POUVOIR JUDICIAIRE
A/650/2021-DIV ATA/603/2021
COUR DE JUSTICE
Chambre administrative
Arrêt du 8 juin 2021
dans la cause
Monsieur A______
contre
OFFICE CANTONAL DE LA POPULATION ET DES MIGRATIONS
EN FAIT
Le 14 janvier 2021, l'office cantonal de la population et des migrations (ci-après : OCPM) a envoyé à Monsieur A______ une facture de CHF 100.- à titre de « taxe de négligence pour l'annonce du changement d'adresse ».
Par acte posté le 22 février 2021, M. A______ s'est adressé à la chambre administrative en ces termes : « Je fais suite à l'envoi de la facture susmentionnée ainsi qu'à l'article paru dans le "20 minutes" du 17 courant (ci-joint). Par ce dernier, j'ai appris que la taxe qui m'était réclamée n'avait aucune base légale et ne pouvait légitimement m'être facturée. (...) Le délai de ma déclaration tardive n'a engendré aucune action de la part de l'OCPM. Bien que mon recours dépasse le délai légal, n'ayant pas connaissance de la lacune légale précitée, je vous saurais gré de bien vouloir annuler la facture dont une copie est jointe en annexe ».
L'acte précité a été transmis pour information à l'OCPM le 9 mars 2021.
Le 28 avril 2021, le juge délégué a demandé à M. A______ de lui préciser la date à laquelle il avait reçu la facture contestée.
M. A______ n'a pas donné suite à cette demande.
Sur ce, la cause a été gardée à juger, ce dont les parties ont été informées le 27 mai 2021.
EN DROIT
La chambre de céans examine d'office et librement la recevabilité des recours qui lui sont soumis (ATA/751/2020 du 12 août 2020 consid. 1 ; ATA/413/2020 du 30 avril 2020 consid. 2 ; ATA/1021/2016 du 6 décembre 2016 consid. 2).
a.
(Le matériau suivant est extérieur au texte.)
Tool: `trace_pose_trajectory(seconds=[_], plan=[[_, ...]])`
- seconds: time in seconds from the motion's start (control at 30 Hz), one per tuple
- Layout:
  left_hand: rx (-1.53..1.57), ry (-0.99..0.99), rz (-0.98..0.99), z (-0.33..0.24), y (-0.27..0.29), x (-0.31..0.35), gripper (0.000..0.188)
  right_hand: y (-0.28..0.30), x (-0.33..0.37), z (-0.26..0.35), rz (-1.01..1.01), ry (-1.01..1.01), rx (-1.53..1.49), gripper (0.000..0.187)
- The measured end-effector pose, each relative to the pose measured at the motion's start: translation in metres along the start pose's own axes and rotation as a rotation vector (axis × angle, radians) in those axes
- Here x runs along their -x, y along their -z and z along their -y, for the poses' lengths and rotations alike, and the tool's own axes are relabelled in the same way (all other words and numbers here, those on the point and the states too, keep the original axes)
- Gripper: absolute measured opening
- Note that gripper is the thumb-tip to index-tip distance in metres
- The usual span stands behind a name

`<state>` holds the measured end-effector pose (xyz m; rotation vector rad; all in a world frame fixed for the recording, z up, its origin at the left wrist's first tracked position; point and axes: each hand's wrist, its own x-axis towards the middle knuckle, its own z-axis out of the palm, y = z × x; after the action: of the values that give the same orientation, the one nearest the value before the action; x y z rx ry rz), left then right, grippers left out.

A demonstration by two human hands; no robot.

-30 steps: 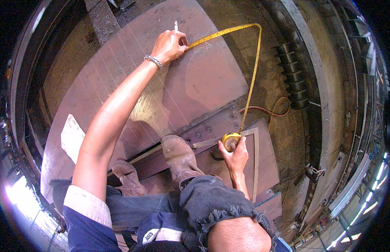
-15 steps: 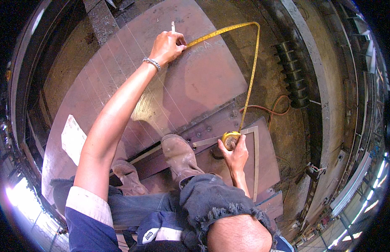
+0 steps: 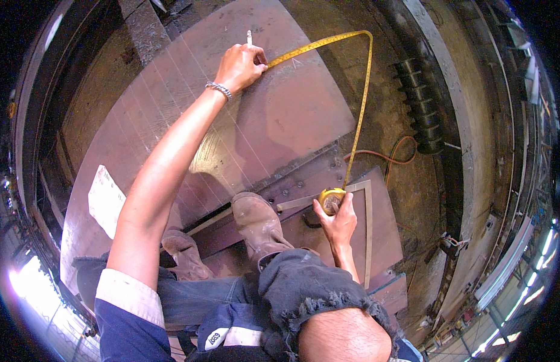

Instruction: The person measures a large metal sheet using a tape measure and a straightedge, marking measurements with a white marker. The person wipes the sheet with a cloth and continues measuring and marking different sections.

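Note:
A large reddish-brown steel plate marked with thin straight chalk lines lies before me. At its far side my left hand is closed, pinching the end of a yellow tape measure blade near the plate's surface. A short white stick, chalk-like, pokes up from the same hand. The blade arches right, bends sharply beyond the plate's edge, and runs back down to its round yellow case. My right hand is wrapped round that case, the thumb across its face.
My boots rest at the near edge of the plate. Beside my right hand lies a flat L-shaped metal square on a smaller plate. A black ribbed cylinder and an orange hose are on the floor at right. A white sheet lies at left.

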<state>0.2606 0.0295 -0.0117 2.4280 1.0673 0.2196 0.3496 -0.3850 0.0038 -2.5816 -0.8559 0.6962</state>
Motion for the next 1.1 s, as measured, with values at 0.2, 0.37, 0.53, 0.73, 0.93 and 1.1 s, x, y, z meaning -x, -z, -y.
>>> trace_pose_trajectory(seconds=[0.2, 0.37, 0.53, 0.73, 0.93, 1.1], plan=[[-0.007, 0.015, -0.005, -0.01, 0.005, 0.002, 0.014, 0.001, 0.0, 0.0, -0.007, -0.002, 0.001, 0.069], [-0.013, 0.013, -0.021, -0.004, 0.002, 0.002, 0.013, -0.001, 0.0, 0.0, -0.007, 0.001, 0.02, 0.069], [0.013, 0.028, -0.003, -0.003, 0.0, 0.0, 0.013, 0.001, 0.0, 0.002, -0.003, -0.004, 0.015, 0.07], [0.003, 0.029, -0.014, -0.005, 0.0, 0.001, 0.012, 0.0, 0.001, -0.001, -0.007, 0.008, -0.012, 0.069], [-0.017, -0.03, -0.063, -0.002, -0.007, 0.007, 0.011, -0.002, 0.001, -0.002, -0.019, 0.034, -0.01, 0.069], [-0.003, -0.047, -0.111, 0.003, -0.012, 0.008, 0.01, -0.004, 0.0, -0.005, -0.037, 0.054, 0.017, 0.069]])
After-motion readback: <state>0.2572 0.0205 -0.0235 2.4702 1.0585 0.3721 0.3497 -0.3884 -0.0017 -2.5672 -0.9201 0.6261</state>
Selon l'art. 62 al. 1 let. a et b de la loi sur la procédure administrative du 12 septembre 1985 (LPA - E 5 10), le délai de recours contre une décision finale est de trente jours. Il court dès le lendemain de la notification de la décision (art. 62 al. 3 1ère phr. LPA).
b. Les délais de recours fixés par la loi sont des dispositions impératives de droit public. Ils ne sont, en principe, pas susceptibles d'être prolongés (art. 16 al. 1 1ère phr. LPA), restitués ou suspendus, si ce n'est par le législateur lui-même. Celui qui n'agit pas dans le délai prescrit est forclos et la décision en cause acquiert force obligatoire (SJ 2000 I 22 ; ATA/96/2021 du 26 janvier 2021 consid. 3a).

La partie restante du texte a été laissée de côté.